The second is the code snippet:

ffi = module.ffi
    if np.issubdtype(dtype, np.float32):
        cpp_element = _cpp.fem.FiniteElement_float32(
            ffi.cast("uintptr_t", ffi.addressof(ufcx_element))
        )
    elif np.issubdtype(dtype, np.float64):
        cpp_element = _cpp.fem.FiniteElement_float64(
            ffi.cast("uintptr_t", ffi.addressof(ufcx_element))
        )

I’m now going to check the c++ code and find out what happens. Has anyone else encountered this issue?

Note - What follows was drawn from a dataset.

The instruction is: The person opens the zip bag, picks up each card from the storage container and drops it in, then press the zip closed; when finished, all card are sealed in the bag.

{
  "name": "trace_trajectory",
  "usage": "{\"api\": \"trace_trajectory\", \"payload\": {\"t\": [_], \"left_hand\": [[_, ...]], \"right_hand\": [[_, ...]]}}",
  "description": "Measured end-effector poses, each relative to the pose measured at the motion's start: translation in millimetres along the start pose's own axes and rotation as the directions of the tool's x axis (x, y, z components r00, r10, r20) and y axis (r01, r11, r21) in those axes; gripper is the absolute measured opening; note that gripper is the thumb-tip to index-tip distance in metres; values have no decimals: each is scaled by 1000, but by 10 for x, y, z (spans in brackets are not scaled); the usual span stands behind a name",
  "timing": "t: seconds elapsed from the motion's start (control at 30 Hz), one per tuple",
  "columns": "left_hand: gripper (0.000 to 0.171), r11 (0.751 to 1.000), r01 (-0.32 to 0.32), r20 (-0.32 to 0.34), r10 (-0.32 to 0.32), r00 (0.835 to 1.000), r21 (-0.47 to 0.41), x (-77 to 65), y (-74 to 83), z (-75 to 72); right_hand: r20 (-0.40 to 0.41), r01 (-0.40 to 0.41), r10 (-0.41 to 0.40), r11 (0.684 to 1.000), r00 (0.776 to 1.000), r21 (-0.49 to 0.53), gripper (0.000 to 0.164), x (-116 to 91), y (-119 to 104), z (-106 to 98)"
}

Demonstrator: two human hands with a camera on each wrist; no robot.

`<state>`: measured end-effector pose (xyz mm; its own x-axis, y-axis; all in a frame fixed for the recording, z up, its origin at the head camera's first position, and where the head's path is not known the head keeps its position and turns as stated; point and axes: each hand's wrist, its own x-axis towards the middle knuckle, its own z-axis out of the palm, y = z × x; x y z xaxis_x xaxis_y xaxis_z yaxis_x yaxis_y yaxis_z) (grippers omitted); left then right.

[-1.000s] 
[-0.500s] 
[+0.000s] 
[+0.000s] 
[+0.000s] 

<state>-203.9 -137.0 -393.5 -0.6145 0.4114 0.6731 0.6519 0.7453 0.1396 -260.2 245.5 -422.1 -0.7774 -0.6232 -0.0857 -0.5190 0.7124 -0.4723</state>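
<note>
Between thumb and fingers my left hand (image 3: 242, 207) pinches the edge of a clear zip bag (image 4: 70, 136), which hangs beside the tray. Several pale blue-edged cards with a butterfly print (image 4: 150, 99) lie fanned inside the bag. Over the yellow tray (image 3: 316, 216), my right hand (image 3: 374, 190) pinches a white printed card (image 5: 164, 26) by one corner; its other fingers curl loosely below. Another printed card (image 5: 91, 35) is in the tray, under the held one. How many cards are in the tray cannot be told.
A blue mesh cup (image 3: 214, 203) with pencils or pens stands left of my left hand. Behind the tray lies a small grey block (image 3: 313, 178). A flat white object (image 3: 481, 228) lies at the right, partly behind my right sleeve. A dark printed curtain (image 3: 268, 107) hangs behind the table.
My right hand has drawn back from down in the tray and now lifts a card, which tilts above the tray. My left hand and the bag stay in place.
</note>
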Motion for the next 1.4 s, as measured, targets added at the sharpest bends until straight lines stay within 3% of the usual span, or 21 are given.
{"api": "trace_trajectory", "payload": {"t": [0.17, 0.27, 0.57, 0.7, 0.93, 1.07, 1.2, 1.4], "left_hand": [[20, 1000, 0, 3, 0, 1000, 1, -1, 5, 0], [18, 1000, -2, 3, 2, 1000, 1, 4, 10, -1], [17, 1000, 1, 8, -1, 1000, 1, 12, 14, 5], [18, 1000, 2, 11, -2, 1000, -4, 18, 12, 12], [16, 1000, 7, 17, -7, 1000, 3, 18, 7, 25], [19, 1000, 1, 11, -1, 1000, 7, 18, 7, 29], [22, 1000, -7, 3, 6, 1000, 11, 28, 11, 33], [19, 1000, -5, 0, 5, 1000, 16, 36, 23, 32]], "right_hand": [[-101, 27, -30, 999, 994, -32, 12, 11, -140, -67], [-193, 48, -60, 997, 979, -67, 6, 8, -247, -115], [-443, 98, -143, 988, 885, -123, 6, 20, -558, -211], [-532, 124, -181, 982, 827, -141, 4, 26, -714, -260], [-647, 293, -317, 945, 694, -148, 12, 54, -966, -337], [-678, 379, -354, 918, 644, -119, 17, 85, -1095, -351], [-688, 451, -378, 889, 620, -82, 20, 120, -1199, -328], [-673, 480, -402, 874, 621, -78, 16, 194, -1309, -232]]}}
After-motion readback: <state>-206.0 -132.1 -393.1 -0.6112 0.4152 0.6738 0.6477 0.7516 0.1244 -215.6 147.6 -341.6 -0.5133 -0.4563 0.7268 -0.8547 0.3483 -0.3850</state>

Can’t replicate on my installation (from source, main as of yesterday), on a laptop which has 8 cores.

degree 4, number of elements equal to 30^3

$ mpirun -n 1 --oversubscribe python3 tmp.py 
average # of owned dofs 1771561.0 average # of ghost dofs 0.0 average mesh time 0.06909881900014625 average functionspace time 0.21692257099994094
$ mpirun -n 2 --oversubscribe python3 tmp.py 
average # of owned dofs 885780.5 average # of ghost dofs 65884.5 average mesh time 0.06259667700010141 average functionspace time 0.27963031650006087
$ mpirun -n 4 --oversubscribe python3 tmp.py 
average # of owned dofs 442890.25 average # of ghost dofs 68827.75 average mesh time 0.05672628475008423 average functionspace time 0.405795280250004
$ mpirun -n 8 --oversubscribe python3 tmp.py 
average # of owned dofs 221445.125 average # of ghost dofs 55010.375 average mesh time 0.06941070299990315 average functionspace time 0.47828329124990887
$ mpirun -n 16 --oversubscribe python3 tmp.py 
average # of owned dofs 110722.5625 average # of ghost dofs 44293.4375 average mesh time 0.4474661230001402 average functionspace time 1.3525908556873674
$ mpirun -n 32 --oversubscribe python3 tmp.py 
average # of owned dofs 55361.28125 average # of ghost dofs 31205.71875 average mesh time 0.7125168814063727 average functionspace time 2.436406357499891

Most likely this was either addressed in the meantime, or heavily depends on how you installed dolfinx.

Thanks a lot. My system is Ubuntu 20.04 and I installed the 0.8.0 version of dolfinx using conda. I’m going to install the latest version instead.

The problem is solved after I installed the latest dolfinx version from conda (10/03/2024). Thank you again.